Christ sacrifice - one acceptable perfect?

I had a friend who told me that Christ sacrifice on the cross was the one, holy, perfectly acceptable sacrifice to God the Father for the expiation of our sins.

What on earth does that mean? Is that statement authentically Catholic? Can someone please break that sentence down for me?

In the Old Testament different animals were sacrificed for different reasons. The lamb was the sacrifice for sins. Only thing is, under that law if you sinned again, you had to sacrifice another lamb. John the Baptist in John 1:29 says, “Behold, the Lamb of God, who takes away the sin of the world.” This is, I believe, what is meant. Jesus was the perfect Lamb, for in Old Testament sacrifices each animal had to be perfect for it to count for anything. If someone had a spotted lamb, when a white one was called for, it wouldn’t be acceptable. Jesus was perfect. He had no “spots” on him. No sin, nothing that would have made him less than perfect.

This one sacrifice is all that is needed because Jesus died for all sins, for everyone. He can’t be resacrificed, only once was needed. This sacrifice is holy because He is holy. His blood was shed to cover our sins. Well, take them away. So it is a full sacrifice, and no one is excluded. So, Holy because he is holy, one because of Him we need no other, perfectly acceptable to God because Jesus was God in the flesh. Only God could pay the “ransom” for our sins. There was no way we could do it on our own. I believe all this is Catholic, but if I’m wrong in something, I’m sure I’ll hear about it. Does this help? :hmmm:

What does Paul mean then in Colossians 1:24 “…in my flesh I am filling up what is lacking in the afflictions of Christ on behalf of his body, which is the church?”
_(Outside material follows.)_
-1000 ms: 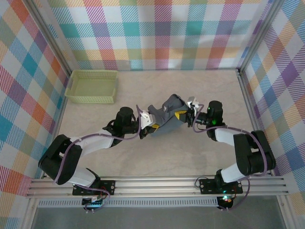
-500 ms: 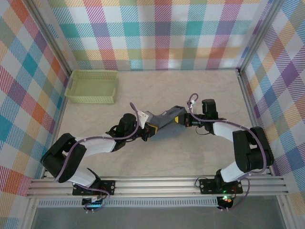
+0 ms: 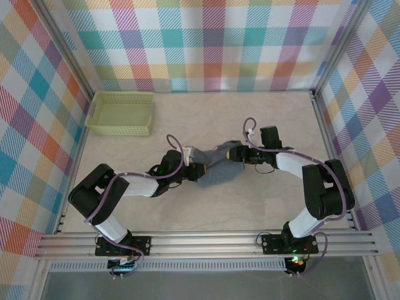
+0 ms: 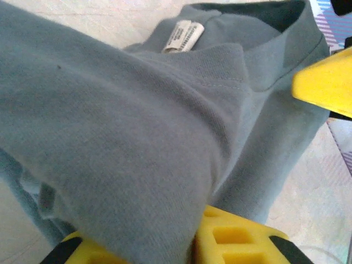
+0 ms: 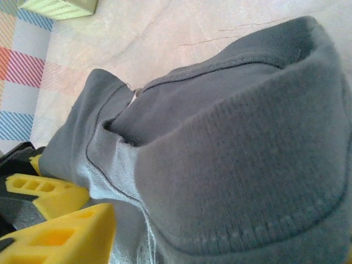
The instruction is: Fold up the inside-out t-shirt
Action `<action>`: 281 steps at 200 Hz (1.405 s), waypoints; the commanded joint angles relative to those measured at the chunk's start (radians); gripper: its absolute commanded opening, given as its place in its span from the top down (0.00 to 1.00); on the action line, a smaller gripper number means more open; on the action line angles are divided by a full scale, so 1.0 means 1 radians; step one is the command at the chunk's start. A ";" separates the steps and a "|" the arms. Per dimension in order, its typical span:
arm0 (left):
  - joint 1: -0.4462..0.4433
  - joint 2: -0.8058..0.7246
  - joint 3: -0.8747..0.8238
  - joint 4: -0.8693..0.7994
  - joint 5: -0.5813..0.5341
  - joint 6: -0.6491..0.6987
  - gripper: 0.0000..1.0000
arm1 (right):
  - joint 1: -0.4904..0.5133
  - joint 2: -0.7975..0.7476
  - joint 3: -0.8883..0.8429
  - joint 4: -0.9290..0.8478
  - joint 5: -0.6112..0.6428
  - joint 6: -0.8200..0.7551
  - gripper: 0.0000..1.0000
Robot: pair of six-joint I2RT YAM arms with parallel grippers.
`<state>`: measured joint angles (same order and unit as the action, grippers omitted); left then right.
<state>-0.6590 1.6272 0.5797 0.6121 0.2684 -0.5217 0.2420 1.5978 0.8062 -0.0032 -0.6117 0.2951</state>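
Inside-out t-shirt (bunched up) between both arms' jaws

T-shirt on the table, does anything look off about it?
Yes. The t-shirt is a bunched, wrinkled heap mid-table, not spread flat, and its white neck label shows on the outside, so it is inside out. The green mesh basket sits upright, apart from it.

Bright, even light; t-shirt slightly soft close-up.
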 commanded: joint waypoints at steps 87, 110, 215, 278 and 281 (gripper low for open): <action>0.145 -0.088 0.166 -0.342 0.003 -0.037 0.57 | -0.014 0.036 0.228 -0.295 0.136 -0.050 0.30; 0.144 -0.036 0.219 -0.349 0.035 -0.047 0.58 | -0.009 0.081 0.275 -0.306 0.113 -0.049 0.33; 0.145 0.034 0.297 -0.348 -0.027 -0.035 1.00 | 0.017 0.181 0.398 -0.317 0.128 -0.073 0.79; 0.145 -0.024 0.207 -0.336 -0.181 -0.054 1.00 | 0.020 0.259 0.406 -0.240 0.185 -0.060 0.77; 0.145 -0.024 0.205 -0.337 -0.186 -0.055 1.00 | 0.020 0.264 0.407 -0.239 0.192 -0.058 0.77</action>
<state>-0.5182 1.6276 0.8177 0.2527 0.1722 -0.5621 0.2569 1.8130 1.1904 -0.2756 -0.4606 0.2462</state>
D-R Bible, Haydock Commentary:

Ver. 24. And fill up those things…in my flesh for his body, which is the church.[5] Nothing was wanting in the sufferings or merits of Christ, for a sufficient and superabundant redemption of mankind, and therefore he adds, for his body, which is the church, that his sufferings were wanting, and are to be endured by the example of Christ by the faithful, who are members of a crucified head. See St. Chrysostom and St. Augustine. (Witham) — Wanting. There is no want in the sufferings of Christ himself as head; but many sufferings are still wanting, or are still to come in his body, the Church, and his members, the faithful. (Challoner) — St. Chrysostom here observes that Jesus Christ loves us so much, that he is not content merely to suffer in his own person, but he wishes also to suffer in his members; and thus we fill up what is wanting of the sufferings of Christ. (St. Chrysostom) — The wisdom, the will, the justice of Jesus Christ, requireth and ordaineth that his body and members should be companions of his sufferings, as they expect to be companions of his glory; that so suffering with him, and after his example, they may apply to their own wants and to the necessities of others the merits and satisfaction of Jesus Christ, which application is what is wanting, and what we are permitted to supply by the sacraments and sacrifice of the new law.